T and NK cell mediated immunotherapy in osteosarcoma; a preclinical feasibility study

Osteosarcoma (OS) is the most common primary malignant bone tumor in childhood
and adolescence. In the last decades, the introduction of (neo-)adjuvant
chemotherapy combined with radical resection of the tumor has resulted in an
improved overall survival from less than 20% to 60-70%. However, further
intensification of chemotherapeutic interventions has not resulted in an
additional improvement in survival, indicating that a significant subgroup of
OS patients is resistant to currently used cytostatic agents. Therefore, novel
therapeutic modalities are required to improve outcome in high risk and
relapsed patients. The therapeutic potential of T and/or NK cell-mediated
immunotherapy in the treatment of various types of malignancies has been
demonstrated in preclinical and clinical studies. However, at present
experimental evidence on the susceptibility of OS to autologous and/or
allogeneic T/NK cell-mediated effector mechanisms is limited. In addition, the
occurrence and functional relevance of immune evasion mechanisms in the various
clinical stages of OS is undefined.

We hypothesize that NK and/or T cell-mediated immunotherapy may represent a
novel therapeutic option for patients with refractory and/or metastatic OS.
Therefore, we will study molecular mechanisms that determine the susceptibility
of osteosarcomas to T and NK cell mediated immunotherapy in both an autologous
and allogeneic setting.
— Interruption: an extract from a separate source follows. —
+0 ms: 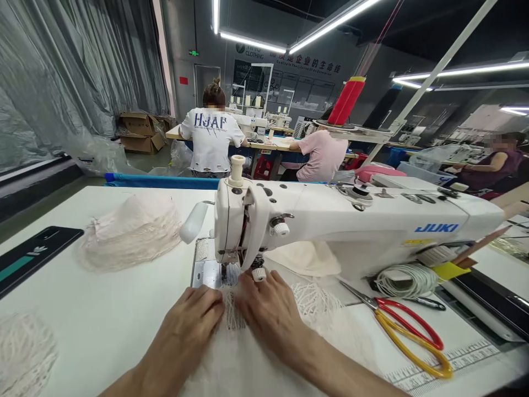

The final aim is to provide evidence for the
implementation of NK and/or T cell-mediated immunotherapy strategies in future
clinical studies.

On a large cohort of both historical and prospectively obtained primary OS and
OS cell lines representing various stages of disease the following studies will
be performed we will:
1. Characterize in primary OS and OS cell lines the expression of gene
products/proteins that are known to be involved in T/NK cell-mediated
recognition, directional migration and immune-mediated cytolysis, study the
expression of candidate T cell target antigens, and identify potential immune
evasion strategies in OS.
2. Evaluate the correlation between immunological phenotype and clinical
behavior/outcome.
3. Characterize the NK and T cell effector potential towards OS cell lines and
the correlation with (immunological) phenotype, and provide evidence whether
allogeneic effector cells act favorably in comparison with autologous
effectors.

The burden for the participants is very limited. The extra tumor biopsy is
performed during the regular session The marrow aspirate is performed under
routine anesthesia when the central venous access is being implanted. The extra
blood samples will be obtained via the central venous access together with a
routine blood examination. Based on our experience with these procedures, the
additional risk associated with participation in this study is negligible.